J Control Release. 2023 Sep 21. pii: S0168-3659(23)00619-3. [Epub ahead of print]
RNA-based therapeutics have emerged as promising approaches to modulate gene expression and generate therapeutic proteins or antigens capable of inducing immune responses to treat a variety of diseases, such as infectious diseases, cancers, immunologic disorders, and genetic disorders. However, the efficient delivery of RNA molecules into cells poses significant challenges due to their large molecular weight, negative charge, and susceptibility to degradation by RNase enzymes. To overcome these obstacles, viral and non-viral vectors have been developed, including lipid nanoparticles, viral vectors, proteins, dendritic macromolecules, among others. Among these carriers, protein-based delivery systems have garnered considerable attention due to their potential to address specific issues associated with nanoparticle-based systems, such as liver accumulation and immunogenicity.
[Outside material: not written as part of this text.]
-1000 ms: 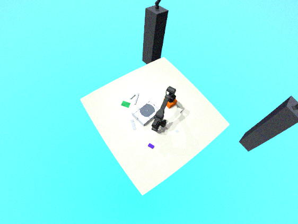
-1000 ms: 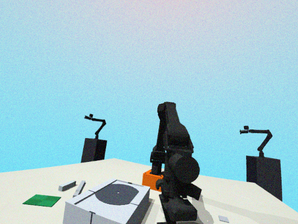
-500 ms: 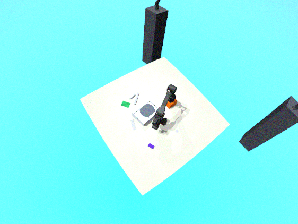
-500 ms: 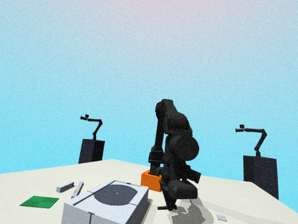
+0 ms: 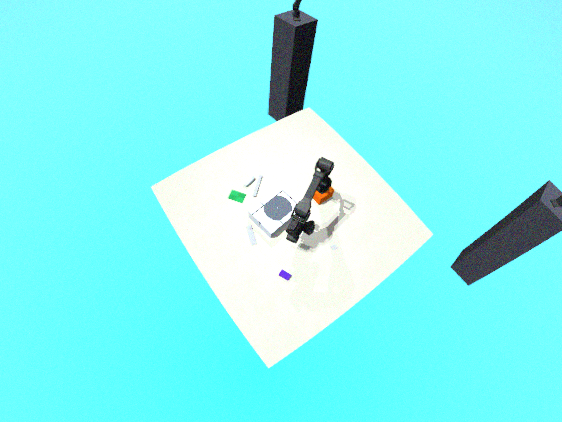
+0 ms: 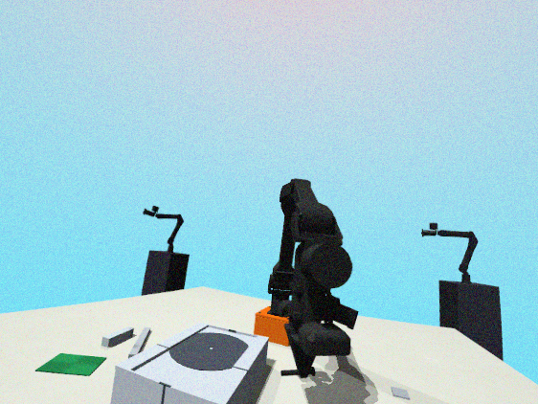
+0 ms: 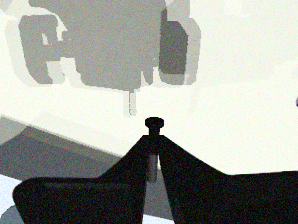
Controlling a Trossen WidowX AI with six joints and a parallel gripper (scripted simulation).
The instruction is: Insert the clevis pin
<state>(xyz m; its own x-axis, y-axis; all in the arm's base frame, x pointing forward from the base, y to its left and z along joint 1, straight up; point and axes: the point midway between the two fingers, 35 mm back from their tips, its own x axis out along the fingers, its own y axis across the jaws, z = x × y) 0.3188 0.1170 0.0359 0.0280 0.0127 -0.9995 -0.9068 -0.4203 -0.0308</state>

This review provides an overview of currently marketed RNA drugs, underscores the significance of RNA delivery vector development, delineates the essential characteristics of an ideal RNA delivery vector, and introduces existing protein carriers for RNA delivery. By offering valuable insights, this review aims to serve as a reference for the future development of protein-based delivery vectors for RNA therapeutics.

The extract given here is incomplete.